**WHAT NEEDS TO BE DONE**
Each line of the data has to be transcribed exactly.

===============

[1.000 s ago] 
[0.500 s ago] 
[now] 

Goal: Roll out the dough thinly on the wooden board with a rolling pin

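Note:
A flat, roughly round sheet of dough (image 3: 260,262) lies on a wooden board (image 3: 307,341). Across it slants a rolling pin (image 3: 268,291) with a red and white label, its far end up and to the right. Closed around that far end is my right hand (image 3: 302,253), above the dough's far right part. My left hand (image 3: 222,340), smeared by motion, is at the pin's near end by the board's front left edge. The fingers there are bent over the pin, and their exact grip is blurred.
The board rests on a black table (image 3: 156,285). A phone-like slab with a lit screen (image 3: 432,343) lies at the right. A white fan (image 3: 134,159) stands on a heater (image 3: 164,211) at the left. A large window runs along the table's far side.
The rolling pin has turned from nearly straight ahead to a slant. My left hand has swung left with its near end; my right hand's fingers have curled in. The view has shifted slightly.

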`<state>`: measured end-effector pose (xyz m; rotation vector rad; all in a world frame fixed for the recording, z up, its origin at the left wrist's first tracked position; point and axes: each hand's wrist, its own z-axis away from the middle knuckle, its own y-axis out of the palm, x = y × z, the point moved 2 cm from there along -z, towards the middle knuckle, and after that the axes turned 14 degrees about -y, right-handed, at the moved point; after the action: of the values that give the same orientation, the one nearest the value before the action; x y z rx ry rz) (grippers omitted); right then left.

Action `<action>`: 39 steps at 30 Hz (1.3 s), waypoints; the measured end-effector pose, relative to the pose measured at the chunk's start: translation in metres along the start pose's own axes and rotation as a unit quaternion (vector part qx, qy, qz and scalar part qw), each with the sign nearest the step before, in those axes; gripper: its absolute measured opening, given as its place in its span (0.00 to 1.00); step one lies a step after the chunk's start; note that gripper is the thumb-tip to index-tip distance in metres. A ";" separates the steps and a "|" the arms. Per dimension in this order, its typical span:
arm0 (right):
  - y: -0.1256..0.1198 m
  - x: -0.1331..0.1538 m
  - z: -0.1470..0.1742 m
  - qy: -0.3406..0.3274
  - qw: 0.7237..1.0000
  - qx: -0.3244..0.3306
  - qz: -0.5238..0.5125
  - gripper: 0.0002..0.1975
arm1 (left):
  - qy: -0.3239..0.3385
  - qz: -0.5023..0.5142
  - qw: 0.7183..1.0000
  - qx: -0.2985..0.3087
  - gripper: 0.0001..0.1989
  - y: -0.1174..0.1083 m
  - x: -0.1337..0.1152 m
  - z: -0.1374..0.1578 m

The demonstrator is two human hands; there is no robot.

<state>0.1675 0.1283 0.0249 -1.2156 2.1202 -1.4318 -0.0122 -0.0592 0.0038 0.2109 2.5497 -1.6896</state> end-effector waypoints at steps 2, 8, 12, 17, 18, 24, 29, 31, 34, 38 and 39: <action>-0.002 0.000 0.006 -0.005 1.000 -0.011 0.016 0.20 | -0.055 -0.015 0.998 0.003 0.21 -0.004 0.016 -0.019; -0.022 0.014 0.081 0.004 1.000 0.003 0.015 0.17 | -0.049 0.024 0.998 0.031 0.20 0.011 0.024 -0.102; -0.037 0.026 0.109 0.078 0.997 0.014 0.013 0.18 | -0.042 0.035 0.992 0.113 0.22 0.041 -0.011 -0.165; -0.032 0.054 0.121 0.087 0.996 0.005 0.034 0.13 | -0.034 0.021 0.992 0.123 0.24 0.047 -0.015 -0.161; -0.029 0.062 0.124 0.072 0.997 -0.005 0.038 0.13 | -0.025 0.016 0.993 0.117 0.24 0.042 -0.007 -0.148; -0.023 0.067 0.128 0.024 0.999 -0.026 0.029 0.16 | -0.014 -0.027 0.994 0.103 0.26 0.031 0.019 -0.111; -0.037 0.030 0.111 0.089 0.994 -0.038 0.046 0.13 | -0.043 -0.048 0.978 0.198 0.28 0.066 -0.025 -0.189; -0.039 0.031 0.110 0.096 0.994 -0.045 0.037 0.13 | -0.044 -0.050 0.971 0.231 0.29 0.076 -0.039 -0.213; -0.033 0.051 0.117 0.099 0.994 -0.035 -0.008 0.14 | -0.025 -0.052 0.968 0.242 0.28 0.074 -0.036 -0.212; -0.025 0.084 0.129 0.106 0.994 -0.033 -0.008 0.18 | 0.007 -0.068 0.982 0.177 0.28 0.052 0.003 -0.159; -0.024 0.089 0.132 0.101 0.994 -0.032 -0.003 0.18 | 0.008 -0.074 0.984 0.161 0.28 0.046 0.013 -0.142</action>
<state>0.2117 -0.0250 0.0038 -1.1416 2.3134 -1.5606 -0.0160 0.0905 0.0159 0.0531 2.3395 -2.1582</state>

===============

**OUTPUT OF THE EXERCISE**
[1.000 s ago] 
[0.500 s ago] 
[now] 

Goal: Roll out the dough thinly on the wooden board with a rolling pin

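Note:
A flat, roughly round sheet of dough (image 3: 260,262) lies on a wooden board (image 3: 307,341). Across it slants a rolling pin (image 3: 268,291) with a red and white label, its far end up and to the right. Closed around that far end is my right hand (image 3: 302,253), above the dough's far right part. My left hand (image 3: 222,340), smeared by motion, is at the pin's near end by the board's front left edge. The fingers there are bent over the pin, and their exact grip is blurred.
The board rests on a black table (image 3: 156,285). A phone-like slab with a lit screen (image 3: 432,343) lies at the right. A white fan (image 3: 134,159) stands on a heater (image 3: 164,211) at the left. A large window runs along the table's far side.
The rolling pin has turned from nearly straight ahead to a slant. My left hand has swung left with its near end; my right hand's fingers have curled in. The view has shifted slightly.
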
`<state>`: measured end-effector pose (xyz m; rotation vector rad; all in a world frame fixed for the recording, z up, its origin at the left wrist's first tracked position; point and axes: each hand's wrist, its own z-axis away from the middle knuckle, its own y-axis out of the palm, x = y × z, the point moved 2 cm from there along -z, towards the middle knuckle, and after that the axes turned 14 degrees about -y, right-handed, at the moved point; after the action: of the values that give the same orientation, the one nearest the value before the action; x y z rx ry rz) (grippers omitted); right then left.

Action `<action>`: 39 steps at 30 Hz (1.3 s), waypoints; the measured end-effector pose, relative to the pose measured at the chunk's start: translation in metres along the start pose's own axes and rotation as a unit quaternion (vector part qx, qy, qz and scalar part qw), each with the sign nearest the step before, in those axes; gripper: its absolute measured opening, given as its place in its span (0.00 to 1.00); step one lies a step after the chunk's start; note that gripper is the thumb-tip to index-tip distance in metres. A ";" separates the steps and a "|" the arms. Per dimension in this order, its typical span:
arm0 (right):
  - y: -0.1256..0.1198 m
  - x: -0.1331..0.1538 m
  - z: -0.1470..0.1742 m
  - qy: -0.3406..0.3274
  - qw: 0.7237..1.0000
  - qx: -0.3244..0.3306
  - qz: -0.5238..0.5125
  - gripper: 0.0002..0.1975
arm1 (left):
  - qy: -0.3239..0.3385
  - qz: -0.5023..0.5142
  - qw: 0.7183..1.0000
  - qx: -0.2985..0.3087
  - gripper: 0.0001..0.1989
  - y: -0.1174..0.1083 m
  - x: -0.1337..0.1152 m
  - z: -0.1374..0.1578 m

The demonstrator is two human hands; there is no robot.

<state>0.1675 0.1283 0.0249 -1.2156 2.1202 -1.4318 -0.0122 -0.0592 0.0038 0.2109 2.5497 -1.6896</state> end-effector waypoints at steps 2, 8, 12, 17, 18, 24, 29, 31, 34, 38 and 39: <action>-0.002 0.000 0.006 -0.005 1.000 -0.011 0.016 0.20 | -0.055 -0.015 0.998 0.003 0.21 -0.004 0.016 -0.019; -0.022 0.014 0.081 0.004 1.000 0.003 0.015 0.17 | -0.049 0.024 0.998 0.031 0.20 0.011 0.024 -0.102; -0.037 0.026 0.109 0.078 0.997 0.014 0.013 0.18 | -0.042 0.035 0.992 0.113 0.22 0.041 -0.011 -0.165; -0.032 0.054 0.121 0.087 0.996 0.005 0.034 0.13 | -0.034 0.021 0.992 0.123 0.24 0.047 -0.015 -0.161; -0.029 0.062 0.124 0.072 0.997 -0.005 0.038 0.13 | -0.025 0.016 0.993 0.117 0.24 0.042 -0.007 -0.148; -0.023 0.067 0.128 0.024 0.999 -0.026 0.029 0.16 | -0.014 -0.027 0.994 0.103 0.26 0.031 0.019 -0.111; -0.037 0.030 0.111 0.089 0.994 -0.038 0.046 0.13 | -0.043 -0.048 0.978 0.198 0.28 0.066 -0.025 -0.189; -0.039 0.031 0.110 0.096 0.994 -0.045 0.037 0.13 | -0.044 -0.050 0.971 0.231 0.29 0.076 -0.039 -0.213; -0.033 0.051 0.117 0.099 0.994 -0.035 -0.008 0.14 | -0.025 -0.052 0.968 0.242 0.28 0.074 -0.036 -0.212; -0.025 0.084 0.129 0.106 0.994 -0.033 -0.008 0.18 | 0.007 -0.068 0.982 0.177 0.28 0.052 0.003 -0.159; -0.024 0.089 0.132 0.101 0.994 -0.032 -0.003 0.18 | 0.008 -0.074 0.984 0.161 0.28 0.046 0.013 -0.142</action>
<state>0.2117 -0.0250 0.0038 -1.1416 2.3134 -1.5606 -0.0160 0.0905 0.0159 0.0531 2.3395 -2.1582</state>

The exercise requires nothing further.